**AVAILABLE DATA**
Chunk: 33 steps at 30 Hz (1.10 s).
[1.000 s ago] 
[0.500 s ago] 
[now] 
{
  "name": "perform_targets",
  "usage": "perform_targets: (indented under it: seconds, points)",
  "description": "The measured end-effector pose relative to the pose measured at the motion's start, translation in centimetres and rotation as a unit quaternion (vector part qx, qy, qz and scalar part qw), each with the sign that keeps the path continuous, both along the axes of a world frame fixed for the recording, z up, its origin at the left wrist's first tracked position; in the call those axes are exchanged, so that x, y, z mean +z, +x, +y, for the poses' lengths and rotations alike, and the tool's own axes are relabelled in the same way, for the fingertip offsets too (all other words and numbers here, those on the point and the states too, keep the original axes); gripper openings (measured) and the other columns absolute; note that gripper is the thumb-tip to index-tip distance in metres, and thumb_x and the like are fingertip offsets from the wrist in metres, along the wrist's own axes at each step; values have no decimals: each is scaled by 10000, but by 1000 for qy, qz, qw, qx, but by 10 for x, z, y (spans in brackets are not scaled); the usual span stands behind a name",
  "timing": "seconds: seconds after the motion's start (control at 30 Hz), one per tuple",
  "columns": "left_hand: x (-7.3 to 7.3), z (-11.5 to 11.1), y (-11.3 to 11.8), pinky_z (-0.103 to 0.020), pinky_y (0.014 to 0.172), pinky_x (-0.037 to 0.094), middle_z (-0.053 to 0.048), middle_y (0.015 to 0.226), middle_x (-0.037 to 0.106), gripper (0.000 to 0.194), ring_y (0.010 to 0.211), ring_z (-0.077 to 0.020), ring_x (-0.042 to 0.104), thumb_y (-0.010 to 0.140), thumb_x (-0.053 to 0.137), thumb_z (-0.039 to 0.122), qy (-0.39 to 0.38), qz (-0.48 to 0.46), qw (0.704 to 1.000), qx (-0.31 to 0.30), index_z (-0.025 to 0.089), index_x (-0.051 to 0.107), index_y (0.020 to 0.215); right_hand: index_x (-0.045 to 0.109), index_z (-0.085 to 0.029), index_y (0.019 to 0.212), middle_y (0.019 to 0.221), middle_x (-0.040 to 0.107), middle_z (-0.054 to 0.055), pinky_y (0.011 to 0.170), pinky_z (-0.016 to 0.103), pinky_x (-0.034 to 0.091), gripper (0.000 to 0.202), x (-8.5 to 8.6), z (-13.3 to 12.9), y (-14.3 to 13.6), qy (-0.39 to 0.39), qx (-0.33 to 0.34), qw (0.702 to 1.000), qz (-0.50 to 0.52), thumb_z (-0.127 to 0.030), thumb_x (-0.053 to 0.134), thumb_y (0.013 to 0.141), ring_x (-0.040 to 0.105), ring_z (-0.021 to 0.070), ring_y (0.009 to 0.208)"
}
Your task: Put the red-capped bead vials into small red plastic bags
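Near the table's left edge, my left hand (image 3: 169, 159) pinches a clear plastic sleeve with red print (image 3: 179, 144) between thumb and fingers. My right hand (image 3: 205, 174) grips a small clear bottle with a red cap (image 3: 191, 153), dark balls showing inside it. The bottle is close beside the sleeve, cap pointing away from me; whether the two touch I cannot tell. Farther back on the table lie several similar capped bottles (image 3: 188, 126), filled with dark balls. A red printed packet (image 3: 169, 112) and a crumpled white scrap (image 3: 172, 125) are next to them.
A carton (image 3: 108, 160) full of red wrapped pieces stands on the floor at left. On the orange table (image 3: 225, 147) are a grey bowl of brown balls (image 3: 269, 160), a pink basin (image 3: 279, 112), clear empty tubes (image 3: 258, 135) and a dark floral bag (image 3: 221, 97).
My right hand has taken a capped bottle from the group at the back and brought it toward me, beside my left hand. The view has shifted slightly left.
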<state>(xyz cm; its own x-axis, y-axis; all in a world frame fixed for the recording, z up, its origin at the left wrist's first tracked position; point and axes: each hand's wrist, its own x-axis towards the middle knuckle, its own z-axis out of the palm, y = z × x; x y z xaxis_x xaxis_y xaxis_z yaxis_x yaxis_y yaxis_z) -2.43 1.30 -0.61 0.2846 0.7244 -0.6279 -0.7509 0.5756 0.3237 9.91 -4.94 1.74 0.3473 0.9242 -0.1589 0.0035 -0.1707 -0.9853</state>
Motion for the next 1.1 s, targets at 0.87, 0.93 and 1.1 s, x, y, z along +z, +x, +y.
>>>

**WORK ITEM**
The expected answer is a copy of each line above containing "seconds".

**ANSWER TO THIS EXERCISE**
  "usage": "perform_targets: (indented under it: seconds, points)",
  "timing": "seconds: seconds after the motion's start (control at 30 Hz), one per tuple",

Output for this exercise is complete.